It is forces other than reason which are shaping our transport policy! The idea that adding an extra lane for traffic here, or reducing the amount of time available for pedestrians to cross the road there, is going to do anything at all to ease congestion, or smooth the flow of traffic, is, quite frankly, astonishing. In the whole scheme of things, none of these measures amount to anything other than window-dressing.

The proper way to deal with a dripping tap is not to go and find another bucket, because before you know it, that one will be full as well. For exactly the same reason, providing an extra lane for motor traffic on Blackfriars Bridge will not, in the long-run, make any significant difference to the motorists' journey in and out of London.

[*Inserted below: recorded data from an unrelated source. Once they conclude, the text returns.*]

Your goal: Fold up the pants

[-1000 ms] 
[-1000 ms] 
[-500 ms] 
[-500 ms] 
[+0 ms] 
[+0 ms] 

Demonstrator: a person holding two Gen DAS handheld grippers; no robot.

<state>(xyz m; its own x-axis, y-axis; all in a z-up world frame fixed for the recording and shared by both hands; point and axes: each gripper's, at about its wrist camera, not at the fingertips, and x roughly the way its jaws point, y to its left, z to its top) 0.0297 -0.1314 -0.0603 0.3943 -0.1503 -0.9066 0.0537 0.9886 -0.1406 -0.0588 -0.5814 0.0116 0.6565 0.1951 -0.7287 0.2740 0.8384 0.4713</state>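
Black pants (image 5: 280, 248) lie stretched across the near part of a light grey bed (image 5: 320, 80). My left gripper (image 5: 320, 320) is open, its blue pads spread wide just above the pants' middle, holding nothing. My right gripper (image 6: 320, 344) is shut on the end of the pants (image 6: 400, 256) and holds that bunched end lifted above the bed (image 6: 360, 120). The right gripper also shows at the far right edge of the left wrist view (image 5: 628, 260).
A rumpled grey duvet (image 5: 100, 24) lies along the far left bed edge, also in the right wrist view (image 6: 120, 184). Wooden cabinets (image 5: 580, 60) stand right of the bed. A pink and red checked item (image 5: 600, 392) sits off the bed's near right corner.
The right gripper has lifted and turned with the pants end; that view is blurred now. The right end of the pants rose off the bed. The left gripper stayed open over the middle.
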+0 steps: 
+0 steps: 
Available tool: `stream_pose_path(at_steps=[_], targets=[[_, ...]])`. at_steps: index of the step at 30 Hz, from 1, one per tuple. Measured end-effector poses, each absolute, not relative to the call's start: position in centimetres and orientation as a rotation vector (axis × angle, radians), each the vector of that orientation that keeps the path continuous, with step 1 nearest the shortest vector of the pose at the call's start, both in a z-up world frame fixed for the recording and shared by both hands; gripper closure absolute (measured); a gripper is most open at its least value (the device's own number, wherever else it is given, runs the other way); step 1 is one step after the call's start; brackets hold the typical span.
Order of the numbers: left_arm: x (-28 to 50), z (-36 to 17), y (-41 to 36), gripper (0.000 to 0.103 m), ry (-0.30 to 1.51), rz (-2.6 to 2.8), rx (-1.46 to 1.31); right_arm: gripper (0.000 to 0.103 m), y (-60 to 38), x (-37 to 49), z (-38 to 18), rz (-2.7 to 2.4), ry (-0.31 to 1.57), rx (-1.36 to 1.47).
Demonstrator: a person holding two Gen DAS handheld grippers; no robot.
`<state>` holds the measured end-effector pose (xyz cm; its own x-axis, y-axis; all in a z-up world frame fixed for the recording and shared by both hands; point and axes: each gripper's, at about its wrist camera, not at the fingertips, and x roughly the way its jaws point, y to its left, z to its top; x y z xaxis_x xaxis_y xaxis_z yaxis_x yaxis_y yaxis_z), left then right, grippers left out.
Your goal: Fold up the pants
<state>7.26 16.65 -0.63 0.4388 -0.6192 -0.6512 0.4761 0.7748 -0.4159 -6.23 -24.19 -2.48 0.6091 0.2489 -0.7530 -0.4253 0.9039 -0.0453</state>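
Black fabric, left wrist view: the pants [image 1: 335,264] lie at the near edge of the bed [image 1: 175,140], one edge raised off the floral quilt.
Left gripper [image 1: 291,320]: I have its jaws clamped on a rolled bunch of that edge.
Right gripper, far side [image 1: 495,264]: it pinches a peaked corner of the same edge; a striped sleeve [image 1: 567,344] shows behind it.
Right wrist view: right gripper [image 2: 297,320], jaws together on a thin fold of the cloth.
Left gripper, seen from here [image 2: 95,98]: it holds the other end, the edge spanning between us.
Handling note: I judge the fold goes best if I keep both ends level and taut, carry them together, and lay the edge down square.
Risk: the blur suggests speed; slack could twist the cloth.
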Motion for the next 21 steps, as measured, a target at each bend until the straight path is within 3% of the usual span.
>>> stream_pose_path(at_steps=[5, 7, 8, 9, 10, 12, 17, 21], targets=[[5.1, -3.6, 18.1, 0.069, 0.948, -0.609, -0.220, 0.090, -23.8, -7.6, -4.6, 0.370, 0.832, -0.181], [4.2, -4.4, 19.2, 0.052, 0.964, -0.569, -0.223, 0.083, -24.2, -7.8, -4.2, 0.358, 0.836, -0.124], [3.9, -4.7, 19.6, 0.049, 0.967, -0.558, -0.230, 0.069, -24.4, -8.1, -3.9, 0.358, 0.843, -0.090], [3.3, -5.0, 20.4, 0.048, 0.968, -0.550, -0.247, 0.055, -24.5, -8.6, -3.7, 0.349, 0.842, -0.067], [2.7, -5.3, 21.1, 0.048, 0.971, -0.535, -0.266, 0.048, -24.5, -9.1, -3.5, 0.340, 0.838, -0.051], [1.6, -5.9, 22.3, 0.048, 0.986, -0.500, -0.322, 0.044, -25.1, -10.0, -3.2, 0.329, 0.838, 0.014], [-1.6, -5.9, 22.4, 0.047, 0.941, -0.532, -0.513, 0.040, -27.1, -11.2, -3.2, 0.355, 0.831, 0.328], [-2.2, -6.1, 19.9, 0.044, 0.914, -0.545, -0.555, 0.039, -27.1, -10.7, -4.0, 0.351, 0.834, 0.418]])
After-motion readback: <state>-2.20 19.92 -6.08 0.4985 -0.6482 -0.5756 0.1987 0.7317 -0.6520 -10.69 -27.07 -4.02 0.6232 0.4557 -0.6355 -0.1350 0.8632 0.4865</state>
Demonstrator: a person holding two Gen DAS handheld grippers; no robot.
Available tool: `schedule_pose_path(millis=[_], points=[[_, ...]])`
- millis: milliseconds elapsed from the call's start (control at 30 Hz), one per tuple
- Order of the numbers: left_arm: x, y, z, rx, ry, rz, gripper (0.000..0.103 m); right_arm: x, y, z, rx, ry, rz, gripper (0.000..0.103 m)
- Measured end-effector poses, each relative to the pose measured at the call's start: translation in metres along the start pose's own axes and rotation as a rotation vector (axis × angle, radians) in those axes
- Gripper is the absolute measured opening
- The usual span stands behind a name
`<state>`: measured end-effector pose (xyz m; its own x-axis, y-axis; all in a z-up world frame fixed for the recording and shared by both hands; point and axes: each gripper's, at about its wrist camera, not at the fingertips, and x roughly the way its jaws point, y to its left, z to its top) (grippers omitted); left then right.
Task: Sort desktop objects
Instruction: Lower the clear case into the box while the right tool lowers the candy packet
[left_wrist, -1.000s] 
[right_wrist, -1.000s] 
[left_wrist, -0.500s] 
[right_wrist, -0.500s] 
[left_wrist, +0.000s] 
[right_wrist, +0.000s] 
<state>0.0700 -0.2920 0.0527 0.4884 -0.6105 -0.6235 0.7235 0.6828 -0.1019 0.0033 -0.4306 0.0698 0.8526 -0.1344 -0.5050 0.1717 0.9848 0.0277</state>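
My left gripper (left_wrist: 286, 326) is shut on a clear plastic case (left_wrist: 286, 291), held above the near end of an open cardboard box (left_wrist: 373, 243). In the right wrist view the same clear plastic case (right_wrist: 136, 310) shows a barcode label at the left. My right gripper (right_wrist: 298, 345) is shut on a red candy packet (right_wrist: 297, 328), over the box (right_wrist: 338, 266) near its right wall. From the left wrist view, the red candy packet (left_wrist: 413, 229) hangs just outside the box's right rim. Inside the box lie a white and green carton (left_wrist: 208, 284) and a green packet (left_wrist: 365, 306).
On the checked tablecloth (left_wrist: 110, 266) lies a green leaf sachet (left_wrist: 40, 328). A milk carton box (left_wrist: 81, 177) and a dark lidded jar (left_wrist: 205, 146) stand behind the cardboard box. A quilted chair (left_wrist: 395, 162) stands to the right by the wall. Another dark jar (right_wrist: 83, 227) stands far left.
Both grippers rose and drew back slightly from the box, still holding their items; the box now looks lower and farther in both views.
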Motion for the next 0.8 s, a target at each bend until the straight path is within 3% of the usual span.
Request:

But what an impact it will have on the rest of us! Where there were two lanes of traffic spewing out their foul, toxic fumes, there are now going to be three! How lucky we are. It will provide us with a whole new meaning for the term 'car sickness'.

Asking traffic engineers what to do about congestion is like asking children what they want for pudding, in the sense that you know what sort of answer you're going to get. But traffic engineers do at least speak as one, and that contrasts very favourably with the babble that I hear from those who are keen to promote alternatives to the car.

Tuesday 26 July 2011

Cycling is dangerous

Vole O'Speed: Cycling is dangerous (a belated response)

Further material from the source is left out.